# What to put in awkward spots on property?



## SOLARSUPLEX (Aug 4, 2020)

I have the two below awkward spots on my property that i'm unsure what to do with. The first pic is to the right of the garage and has the water spout. The second is to the left of the driveway and is a fairly large step down. From driveway to that lower pad is about 10". I keep my trash on the pad and roll it up the ledge. Utilities were just out digging there so its trashed but was just weeds prior. What would you put in these spaces?


----------



## uts (Jul 8, 2019)

I would put small white rocks/chips that y po u can get at HD. It makes it looks clean and gives a good contrast.

The second one you can just put some mulch. It's easy to remove for work. Looks clean and might give a good look with the bush at the end. Once everything is done you can always renovate and make a pad for the trash cans in one section.


----------



## Lawndress (Jul 9, 2020)

1) Pot on rocks. Large pot overlapping the asphalt. As tall as you can find.

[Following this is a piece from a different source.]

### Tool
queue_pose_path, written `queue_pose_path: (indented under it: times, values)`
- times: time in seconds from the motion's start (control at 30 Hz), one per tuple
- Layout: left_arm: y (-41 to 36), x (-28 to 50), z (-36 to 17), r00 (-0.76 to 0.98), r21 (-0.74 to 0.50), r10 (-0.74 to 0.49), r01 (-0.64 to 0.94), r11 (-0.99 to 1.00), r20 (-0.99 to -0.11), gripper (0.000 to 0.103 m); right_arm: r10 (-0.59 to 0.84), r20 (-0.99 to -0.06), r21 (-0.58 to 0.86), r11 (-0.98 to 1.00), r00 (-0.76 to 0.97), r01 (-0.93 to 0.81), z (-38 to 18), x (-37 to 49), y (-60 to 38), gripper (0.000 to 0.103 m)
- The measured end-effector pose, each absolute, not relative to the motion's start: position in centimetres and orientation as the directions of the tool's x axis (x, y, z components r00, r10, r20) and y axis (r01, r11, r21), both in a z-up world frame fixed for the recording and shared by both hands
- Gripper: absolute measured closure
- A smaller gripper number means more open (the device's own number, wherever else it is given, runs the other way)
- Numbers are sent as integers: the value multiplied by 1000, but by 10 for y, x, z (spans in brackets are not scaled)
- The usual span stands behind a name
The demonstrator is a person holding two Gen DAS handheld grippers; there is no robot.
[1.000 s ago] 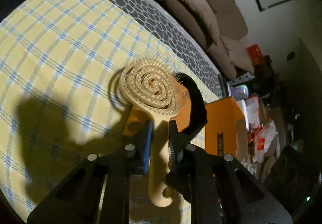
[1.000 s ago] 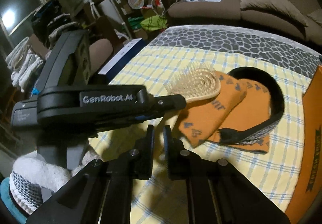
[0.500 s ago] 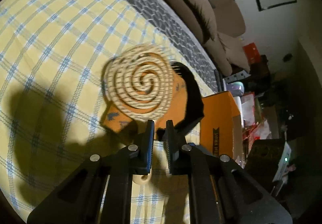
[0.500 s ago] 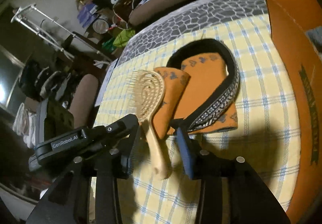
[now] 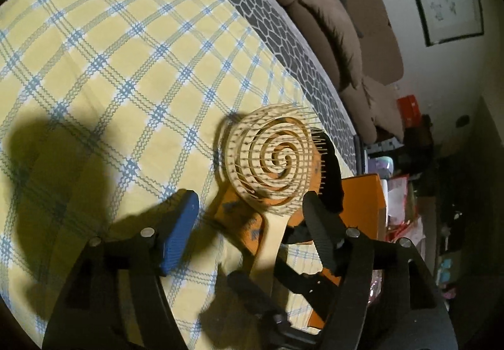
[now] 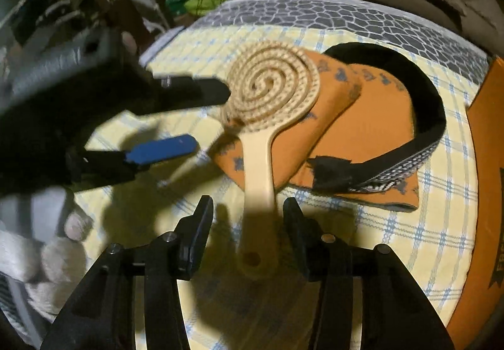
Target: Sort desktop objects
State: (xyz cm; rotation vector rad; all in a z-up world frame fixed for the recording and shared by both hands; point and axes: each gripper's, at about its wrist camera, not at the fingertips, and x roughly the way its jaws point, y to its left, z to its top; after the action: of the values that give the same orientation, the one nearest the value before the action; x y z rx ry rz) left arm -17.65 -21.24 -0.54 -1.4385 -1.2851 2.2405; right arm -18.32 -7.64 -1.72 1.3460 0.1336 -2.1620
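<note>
The cream spiral hairbrush (image 6: 272, 88) has its round head over the folded orange cloth (image 6: 356, 129) on the yellow-checked counter (image 5: 94, 66), its handle running back between the right gripper (image 6: 247, 221) jaws, which stand wide apart either side of it without touching. The left gripper (image 5: 249, 217) is also spread wide and holds nothing, its blue-padded finger to one side of the brush head. A black headband (image 6: 419, 104) curves over the cloth beside an orange box (image 6: 485, 192)
</note>
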Motion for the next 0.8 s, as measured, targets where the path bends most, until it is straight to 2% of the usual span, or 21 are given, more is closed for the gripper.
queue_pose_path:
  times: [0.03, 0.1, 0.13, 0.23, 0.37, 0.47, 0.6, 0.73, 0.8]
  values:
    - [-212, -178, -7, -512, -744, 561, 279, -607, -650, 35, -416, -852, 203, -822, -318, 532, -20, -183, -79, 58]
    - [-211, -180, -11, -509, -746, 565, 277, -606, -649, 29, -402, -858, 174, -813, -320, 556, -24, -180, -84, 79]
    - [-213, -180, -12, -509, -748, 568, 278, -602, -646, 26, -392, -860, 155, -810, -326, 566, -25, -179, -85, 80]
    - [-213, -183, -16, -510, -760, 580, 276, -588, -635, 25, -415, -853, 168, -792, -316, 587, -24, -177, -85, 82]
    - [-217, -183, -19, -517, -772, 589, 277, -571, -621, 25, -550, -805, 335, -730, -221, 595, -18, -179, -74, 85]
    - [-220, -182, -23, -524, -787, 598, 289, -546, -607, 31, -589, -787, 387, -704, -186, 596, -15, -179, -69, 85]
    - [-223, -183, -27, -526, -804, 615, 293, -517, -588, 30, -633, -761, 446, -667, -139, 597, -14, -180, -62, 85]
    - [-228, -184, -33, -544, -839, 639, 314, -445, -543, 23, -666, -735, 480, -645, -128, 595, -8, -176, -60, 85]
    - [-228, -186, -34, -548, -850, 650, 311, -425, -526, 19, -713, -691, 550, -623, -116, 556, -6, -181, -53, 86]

It's after dark so I can't take a fresh pic for scale, but this is the approximate size:



2) Shade tolerant shrub, if there is room. A second one of the shrub that is there will just slightly extend it like a hedge. Will help hide the trash. Is that a shared pad with your neighbor? Straddling property lines? The area you roll throughout, I'd define with edging and put in rock.


----------



## SOLARSUPLEX (Aug 4, 2020)

uts said:


> I would put small white rocks/chips that y po u can get at HD. It makes it looks clean and gives a good contrast.
> 
> The second one you can just put some mulch. It's easy to remove for work. Looks clean and might give a good look with the bush at the end. Once everything is done you can always renovate and make a pad for the trash cans in one section.


I do use that pad for my trash as well so it's needing to stay an area that is somewhat traveled. It's quite awkward that my driveway slants up so much compared to the flat slab right next to it.


----------



## SOLARSUPLEX (Aug 4, 2020)

Lawndress said:


> 1) Pot on rocks. Large pot overlapping the asphalt. As tall as you can find.
> 
> It's after dark so I can't take a fresh pic for scale, but this is the approximate size:
> 
> ...


I absolutely love the idea of a large pot. I'm already thinking that is the best case scenario. Would it look weird if I only have the one? I'll need to find a nice flowering something to complement the house color once we paint.

Thank you!


----------



## Lawndress (Jul 9, 2020)

SOLARSUPLEX said:


> Lawndress said:
> 
> 
> > 1) Pot on rocks. Large pot overlapping the asphalt. As tall as you can find.
> ...


Nope. I have a group of pots only on one side of my front door and it looks great. Don't worry too much about matching the paint. Unless you are doing a topiary shrub, pots are changed out seasonally. That pot planting is about a month old. It'll look different in another month. Then in the fall, I will replant.


----------



## SOLARSUPLEX (Aug 4, 2020)

Great to know. There is a massive location a few miles from me with different sized pots. Going to check them out this weekend.

Thanks for your advice.


----------



## Lawndress (Jul 9, 2020)

SOLARSUPLEX said:


> Great to know. There is a massive location a few miles from me with different sized pots. Going to check them out this weekend.
> 
> Thanks for your advice.


So the ceramic pots will break if they freeze with water in the soil, so you have to take them into the garage in the winter, and the really hard resin ones with the glossy finish will usually eventually peel. I've had some last more than 8 years, though,

The kind of faux-ceramic ones last a long time (about 5 years) but eventually fade and break.

And the ones that are just colored plastic last just about forever and don't fade much.

Just warning about tradeoffs! I've had all of the above. lol.


----------